Closed Sanaki closed 3 years ago
Do you have some example parent/clones CHD to share or some link / instructions on how to generate such CHDs from BIN/CUE files ? The API is so far indeed expecting a single file, that's the biggest issue I can think of. I skipped that feature when writing libchdr because it did not seem like very important because the library gained traction.
Example: Parent is Legend of Mana (redump). This is the standard edition of the most downloaded PS1 hack on romhacking, the combat redux for Legend of Mana. I used this as an example to ensure the uploaded chd doesn't contain copyrighted content. It's zipped purely to allow uploading on github, and it contains only 28 modified hunks, with the rest sourced from the parent. Legend of Mana (USA) (Combat Redux) (clone).zip Hack source: https://www.romhacking.net/hacks/2085/
Creation method: chdman createcd -i "Legend of Mana hacked.cue" -op "Legend of Mana.chd" -o "Legend of Mana hacked.chd"
Extraction method: chdman extractcd -i "Legend of Mana hacked.chd" -ip "Legend of Mana.chd" -o "Legend of Mana hacked.cue"

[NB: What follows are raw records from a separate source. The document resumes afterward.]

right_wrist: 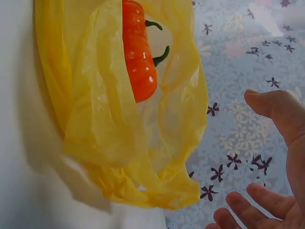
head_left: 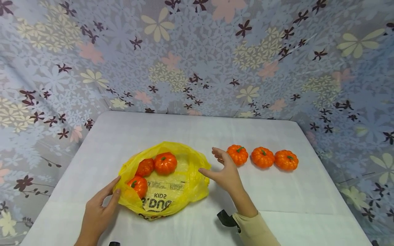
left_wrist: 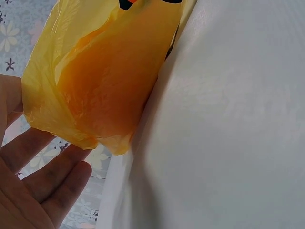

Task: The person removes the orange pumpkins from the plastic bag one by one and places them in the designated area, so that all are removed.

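Observation:
A yellow plastic bag (head_left: pixel 192 181) lies on the table with its mouth spread wide. Inside it are three small orange pumpkins (head_left: pixel 165 163), two of them with green stems showing. At the bag's left rim, my left hand (head_left: pixel 100 212) holds the edge between thumb and fingers; the left wrist view shows an orange shape through the film beside the fingers (left_wrist: pixel 71 191). My right hand (head_left: pixel 226 174) is just off the bag's right rim, thumb and fingers spread apart with nothing between them. Right behind its fingers sits another small pumpkin (head_left: pixel 238 155).
Two more pumpkins, a middle one (head_left: pixel 262 157) and a rightmost one (head_left: pixel 286 160), continue the row on the right. The table (head_left: pixel 200 128) has a white cover. Floral fabric (head_left: pixel 197 61) hangs behind and at both sides.

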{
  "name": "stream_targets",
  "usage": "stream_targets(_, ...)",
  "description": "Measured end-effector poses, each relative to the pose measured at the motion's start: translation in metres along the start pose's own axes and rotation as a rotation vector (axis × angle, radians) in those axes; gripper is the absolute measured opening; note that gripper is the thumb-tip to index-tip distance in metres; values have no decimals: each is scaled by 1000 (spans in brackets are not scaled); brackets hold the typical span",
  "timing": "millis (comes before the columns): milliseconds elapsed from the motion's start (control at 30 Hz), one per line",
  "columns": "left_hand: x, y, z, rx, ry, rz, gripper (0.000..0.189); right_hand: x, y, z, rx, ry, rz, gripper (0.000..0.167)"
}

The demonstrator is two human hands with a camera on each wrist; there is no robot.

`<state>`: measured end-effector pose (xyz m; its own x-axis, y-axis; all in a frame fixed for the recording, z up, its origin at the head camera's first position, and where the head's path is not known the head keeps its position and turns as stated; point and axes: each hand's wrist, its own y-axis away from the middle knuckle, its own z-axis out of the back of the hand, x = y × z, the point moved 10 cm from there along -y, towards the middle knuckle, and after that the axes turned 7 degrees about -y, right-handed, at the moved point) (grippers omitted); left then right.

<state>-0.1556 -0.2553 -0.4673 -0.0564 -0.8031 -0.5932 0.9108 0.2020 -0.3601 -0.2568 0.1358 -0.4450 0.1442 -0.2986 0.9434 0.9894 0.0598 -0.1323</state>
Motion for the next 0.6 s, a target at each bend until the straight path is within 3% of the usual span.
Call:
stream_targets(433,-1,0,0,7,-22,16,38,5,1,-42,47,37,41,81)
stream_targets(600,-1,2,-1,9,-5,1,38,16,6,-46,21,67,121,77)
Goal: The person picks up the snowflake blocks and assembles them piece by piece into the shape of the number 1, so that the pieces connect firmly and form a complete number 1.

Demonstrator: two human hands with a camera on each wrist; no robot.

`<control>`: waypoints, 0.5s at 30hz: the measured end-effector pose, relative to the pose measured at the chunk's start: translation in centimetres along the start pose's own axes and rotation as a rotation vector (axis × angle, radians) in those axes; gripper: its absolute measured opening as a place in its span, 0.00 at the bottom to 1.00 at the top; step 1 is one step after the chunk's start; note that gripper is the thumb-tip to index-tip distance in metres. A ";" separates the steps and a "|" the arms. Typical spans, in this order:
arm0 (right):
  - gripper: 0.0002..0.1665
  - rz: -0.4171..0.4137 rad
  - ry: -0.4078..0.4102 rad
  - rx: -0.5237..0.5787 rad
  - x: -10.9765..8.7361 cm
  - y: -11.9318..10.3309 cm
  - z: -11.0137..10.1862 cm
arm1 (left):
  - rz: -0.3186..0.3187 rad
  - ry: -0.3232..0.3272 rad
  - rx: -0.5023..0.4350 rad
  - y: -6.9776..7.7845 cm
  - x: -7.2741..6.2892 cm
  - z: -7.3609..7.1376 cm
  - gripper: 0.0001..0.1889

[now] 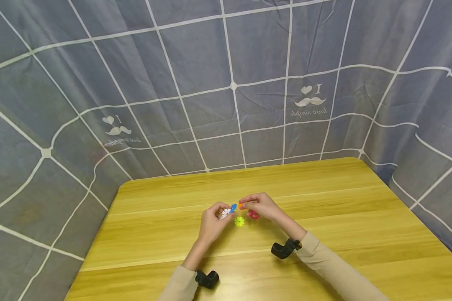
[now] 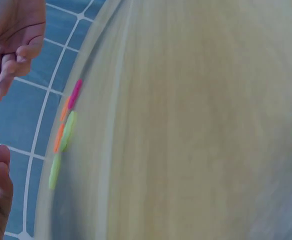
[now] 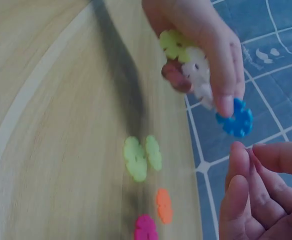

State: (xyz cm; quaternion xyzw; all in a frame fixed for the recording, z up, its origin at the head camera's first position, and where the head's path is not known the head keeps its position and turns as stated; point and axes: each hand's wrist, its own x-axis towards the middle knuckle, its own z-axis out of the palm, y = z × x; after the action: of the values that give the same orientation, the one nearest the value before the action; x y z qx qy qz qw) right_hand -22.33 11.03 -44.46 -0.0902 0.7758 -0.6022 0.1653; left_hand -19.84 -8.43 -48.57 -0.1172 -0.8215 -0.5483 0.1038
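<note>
My left hand [image 1: 214, 222] holds a chain of notched plastic discs: a yellow-green disc [image 3: 174, 45], white discs [image 3: 198, 71] and a blue disc [image 3: 242, 123] at the end. The thumb lies against the blue disc's edge. Close by is my right hand [image 1: 263, 206], its thumb and finger tips together just below the blue disc in the right wrist view. Nothing shows between these fingertips, and a small gap separates them from the disc. In the left wrist view, only part of the left hand and its discs shows at the edge.
Loose discs lie on the wooden table [image 1: 154, 242] under and beside the hands: yellow-green discs [image 3: 135, 159], orange discs [image 3: 164, 205] and a pink disc [image 1: 254, 215]. A grey curtain [image 1: 207, 108] with white lines hangs behind the table.
</note>
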 end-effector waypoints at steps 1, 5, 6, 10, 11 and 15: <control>0.16 -0.014 -0.001 -0.016 0.0 0.1 -0.1 | 0.000 0.006 0.000 0.0 0.0 -0.1 0.08; 0.15 -0.080 0.011 -0.117 0.2 0.6 -0.2 | -0.004 0.033 0.004 0.0 0.2 -0.7 0.06; 0.15 -0.094 0.014 -0.147 0.3 0.7 -0.2 | -0.002 0.041 0.015 0.1 0.3 -0.8 0.07; 0.17 -0.116 0.020 -0.218 0.4 1.3 -0.3 | -0.009 0.065 0.061 0.1 0.4 -1.2 0.07; 0.17 -0.126 0.020 -0.230 0.4 1.4 -0.3 | -0.010 0.065 0.071 0.1 0.4 -1.3 0.07; 0.16 -0.161 0.019 -0.294 0.3 1.7 -0.1 | -0.024 0.060 0.067 0.0 0.4 -1.5 0.06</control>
State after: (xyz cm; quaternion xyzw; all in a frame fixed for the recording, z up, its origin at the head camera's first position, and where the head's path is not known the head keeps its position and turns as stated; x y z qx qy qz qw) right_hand -22.60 11.47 -46.11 -0.1694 0.8473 -0.4945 0.0942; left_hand -20.19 -9.75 -47.90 -0.0872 -0.8374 -0.5248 0.1257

Personally, my biggest interest is in handling hacks and translations without excess space and without removing the clean dump. For retroachievements, this would allow distributing the bonus set hacks as clone chds (around 6KB each) and simplify that quite a bit. For general usage, this would allow designating the first disc of any given game as a parent to save potentially a significant amount of space from repeat data across discs.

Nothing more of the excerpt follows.